### Work instructions
How many lines below contain the word "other"? Reply solely with the number.

━━━

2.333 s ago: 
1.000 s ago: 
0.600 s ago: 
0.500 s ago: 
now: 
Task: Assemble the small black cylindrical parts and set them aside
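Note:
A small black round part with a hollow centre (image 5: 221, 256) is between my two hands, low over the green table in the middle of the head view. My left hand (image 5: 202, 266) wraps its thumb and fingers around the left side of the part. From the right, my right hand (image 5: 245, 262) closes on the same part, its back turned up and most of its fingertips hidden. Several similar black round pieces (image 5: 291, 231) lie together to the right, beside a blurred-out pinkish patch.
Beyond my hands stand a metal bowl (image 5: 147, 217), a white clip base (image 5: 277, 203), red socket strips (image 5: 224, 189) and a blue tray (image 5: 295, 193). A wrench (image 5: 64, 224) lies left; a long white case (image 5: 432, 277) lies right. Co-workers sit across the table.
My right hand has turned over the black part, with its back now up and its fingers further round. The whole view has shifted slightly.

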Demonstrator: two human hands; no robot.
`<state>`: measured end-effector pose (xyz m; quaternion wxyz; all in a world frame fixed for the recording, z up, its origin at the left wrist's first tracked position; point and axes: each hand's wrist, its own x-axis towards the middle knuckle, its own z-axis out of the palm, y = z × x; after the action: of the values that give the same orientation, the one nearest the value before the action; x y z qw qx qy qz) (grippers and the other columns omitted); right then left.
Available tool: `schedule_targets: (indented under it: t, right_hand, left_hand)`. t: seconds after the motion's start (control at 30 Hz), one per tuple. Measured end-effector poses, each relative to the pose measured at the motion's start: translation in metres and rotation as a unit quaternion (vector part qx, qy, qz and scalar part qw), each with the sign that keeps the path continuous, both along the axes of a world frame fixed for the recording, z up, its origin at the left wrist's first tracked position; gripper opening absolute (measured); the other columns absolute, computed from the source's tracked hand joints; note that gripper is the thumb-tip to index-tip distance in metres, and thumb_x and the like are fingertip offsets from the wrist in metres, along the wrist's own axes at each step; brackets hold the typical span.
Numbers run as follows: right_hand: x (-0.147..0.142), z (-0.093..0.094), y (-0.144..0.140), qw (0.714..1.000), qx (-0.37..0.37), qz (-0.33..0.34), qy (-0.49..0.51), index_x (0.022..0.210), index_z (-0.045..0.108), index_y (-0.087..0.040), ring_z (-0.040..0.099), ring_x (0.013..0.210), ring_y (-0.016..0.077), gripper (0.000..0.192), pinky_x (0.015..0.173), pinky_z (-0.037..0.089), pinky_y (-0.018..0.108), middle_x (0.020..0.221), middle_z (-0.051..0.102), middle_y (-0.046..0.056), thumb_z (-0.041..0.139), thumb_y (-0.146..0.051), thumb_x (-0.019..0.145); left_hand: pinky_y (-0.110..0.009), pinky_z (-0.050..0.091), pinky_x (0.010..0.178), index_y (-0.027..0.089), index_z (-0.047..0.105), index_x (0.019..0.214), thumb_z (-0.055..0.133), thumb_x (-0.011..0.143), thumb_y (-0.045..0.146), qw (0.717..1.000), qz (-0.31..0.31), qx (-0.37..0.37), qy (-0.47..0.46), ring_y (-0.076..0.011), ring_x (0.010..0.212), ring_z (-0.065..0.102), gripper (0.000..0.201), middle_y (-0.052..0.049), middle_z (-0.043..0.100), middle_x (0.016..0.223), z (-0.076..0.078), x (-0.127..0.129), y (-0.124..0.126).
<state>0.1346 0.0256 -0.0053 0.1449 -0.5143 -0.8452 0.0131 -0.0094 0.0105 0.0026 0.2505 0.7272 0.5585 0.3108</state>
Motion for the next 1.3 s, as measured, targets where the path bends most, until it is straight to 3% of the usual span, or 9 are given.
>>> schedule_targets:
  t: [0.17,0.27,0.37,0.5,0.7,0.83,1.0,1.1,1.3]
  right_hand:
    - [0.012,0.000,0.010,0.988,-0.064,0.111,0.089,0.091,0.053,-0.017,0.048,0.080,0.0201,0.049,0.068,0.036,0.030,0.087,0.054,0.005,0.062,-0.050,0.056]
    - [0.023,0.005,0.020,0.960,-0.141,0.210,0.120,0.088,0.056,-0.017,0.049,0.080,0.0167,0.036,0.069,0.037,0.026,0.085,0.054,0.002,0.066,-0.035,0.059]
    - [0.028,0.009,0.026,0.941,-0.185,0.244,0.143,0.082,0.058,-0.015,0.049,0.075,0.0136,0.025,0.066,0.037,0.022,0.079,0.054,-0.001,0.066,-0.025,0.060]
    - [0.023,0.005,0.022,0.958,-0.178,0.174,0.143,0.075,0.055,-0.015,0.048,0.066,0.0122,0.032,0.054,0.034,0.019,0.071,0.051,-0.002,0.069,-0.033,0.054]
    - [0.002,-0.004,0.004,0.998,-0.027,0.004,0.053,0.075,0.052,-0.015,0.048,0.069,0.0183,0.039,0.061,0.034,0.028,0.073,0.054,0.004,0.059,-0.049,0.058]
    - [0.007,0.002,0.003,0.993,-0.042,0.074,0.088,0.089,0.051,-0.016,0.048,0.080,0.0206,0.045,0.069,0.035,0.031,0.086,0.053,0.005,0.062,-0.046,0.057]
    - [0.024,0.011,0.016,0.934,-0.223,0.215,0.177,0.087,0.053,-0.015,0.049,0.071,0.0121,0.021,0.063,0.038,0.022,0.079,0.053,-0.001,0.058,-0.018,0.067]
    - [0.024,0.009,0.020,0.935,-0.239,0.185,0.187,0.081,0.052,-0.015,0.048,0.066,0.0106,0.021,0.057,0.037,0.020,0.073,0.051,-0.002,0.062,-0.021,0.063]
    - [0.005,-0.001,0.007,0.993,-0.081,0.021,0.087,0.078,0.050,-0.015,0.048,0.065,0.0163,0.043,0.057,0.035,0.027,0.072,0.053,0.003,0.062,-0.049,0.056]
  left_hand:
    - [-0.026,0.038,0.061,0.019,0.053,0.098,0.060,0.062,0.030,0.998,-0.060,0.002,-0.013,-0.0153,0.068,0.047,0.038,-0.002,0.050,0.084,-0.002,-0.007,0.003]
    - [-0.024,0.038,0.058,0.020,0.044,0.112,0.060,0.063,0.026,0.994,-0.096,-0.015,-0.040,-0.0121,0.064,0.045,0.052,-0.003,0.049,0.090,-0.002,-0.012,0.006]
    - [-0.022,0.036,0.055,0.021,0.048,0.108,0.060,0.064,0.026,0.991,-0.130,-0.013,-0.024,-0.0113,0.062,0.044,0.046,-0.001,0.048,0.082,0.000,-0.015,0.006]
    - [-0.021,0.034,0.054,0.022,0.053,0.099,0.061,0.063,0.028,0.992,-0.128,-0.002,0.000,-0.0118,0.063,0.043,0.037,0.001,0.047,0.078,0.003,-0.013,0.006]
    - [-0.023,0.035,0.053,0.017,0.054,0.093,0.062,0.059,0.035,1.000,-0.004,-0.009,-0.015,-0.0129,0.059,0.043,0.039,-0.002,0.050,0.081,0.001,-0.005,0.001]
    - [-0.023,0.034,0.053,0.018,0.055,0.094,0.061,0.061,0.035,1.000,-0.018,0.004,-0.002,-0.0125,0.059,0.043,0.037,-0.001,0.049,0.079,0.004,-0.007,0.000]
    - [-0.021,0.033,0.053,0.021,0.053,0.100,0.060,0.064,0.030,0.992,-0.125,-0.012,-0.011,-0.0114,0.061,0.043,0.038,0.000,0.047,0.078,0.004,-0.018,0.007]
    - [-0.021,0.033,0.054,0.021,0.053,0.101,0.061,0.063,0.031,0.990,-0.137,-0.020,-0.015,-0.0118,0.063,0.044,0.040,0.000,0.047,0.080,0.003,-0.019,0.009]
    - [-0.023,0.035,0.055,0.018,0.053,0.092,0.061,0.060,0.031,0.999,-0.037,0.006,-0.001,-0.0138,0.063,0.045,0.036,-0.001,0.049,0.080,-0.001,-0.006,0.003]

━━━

### Task answer
2